• ACTIVITY: Would you print the data below exactly, leaving out every picture?

□ □ □

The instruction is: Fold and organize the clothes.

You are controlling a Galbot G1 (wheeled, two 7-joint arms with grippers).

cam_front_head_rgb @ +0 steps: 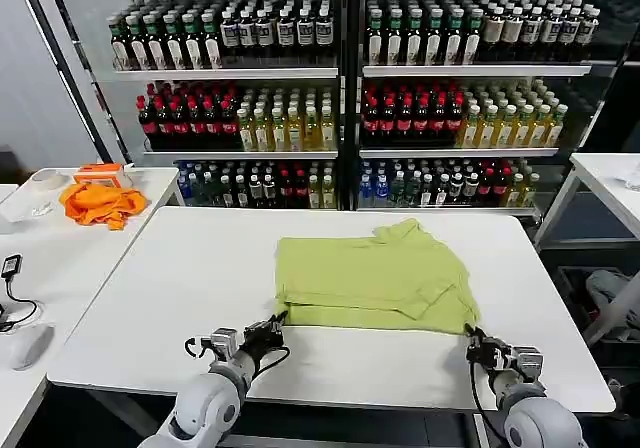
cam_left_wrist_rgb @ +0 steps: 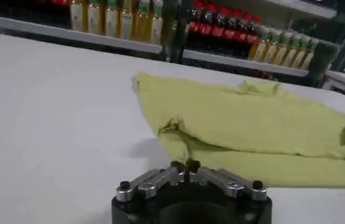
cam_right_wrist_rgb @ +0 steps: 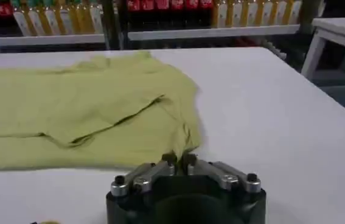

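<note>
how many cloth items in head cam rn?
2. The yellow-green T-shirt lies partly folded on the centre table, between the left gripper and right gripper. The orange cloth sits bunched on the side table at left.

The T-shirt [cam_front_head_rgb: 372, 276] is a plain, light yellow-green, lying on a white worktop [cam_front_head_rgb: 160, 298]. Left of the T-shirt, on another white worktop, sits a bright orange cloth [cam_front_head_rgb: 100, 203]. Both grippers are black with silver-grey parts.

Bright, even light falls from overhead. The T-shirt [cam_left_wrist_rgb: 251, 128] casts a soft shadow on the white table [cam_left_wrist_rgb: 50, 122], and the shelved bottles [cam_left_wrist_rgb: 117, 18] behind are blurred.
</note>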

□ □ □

• ANSWER BELOW:
The instruction is: Fold and organize the clothes.

You are controlling a Galbot G1 (wheeled, two 7-joint arms with grippers).

cam_front_head_rgb @ +0 steps: 
cam_left_wrist_rgb @ +0 steps: 
cam_right_wrist_rgb @ +0 steps: 

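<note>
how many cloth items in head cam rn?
2. The yellow-green T-shirt lies partly folded on the centre table, between the left gripper and right gripper. The orange cloth sits bunched on the side table at left.

The T-shirt [cam_front_head_rgb: 372, 276] is a plain, light yellow-green, lying on a white worktop [cam_front_head_rgb: 160, 298]. Left of the T-shirt, on another white worktop, sits a bright orange cloth [cam_front_head_rgb: 100, 203]. Both grippers are black with silver-grey parts.

Bright, even light falls from overhead. The T-shirt [cam_left_wrist_rgb: 251, 128] casts a soft shadow on the white table [cam_left_wrist_rgb: 50, 122], and the shelved bottles [cam_left_wrist_rgb: 117, 18] behind are blurred.
</note>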

The exercise requires no additional output.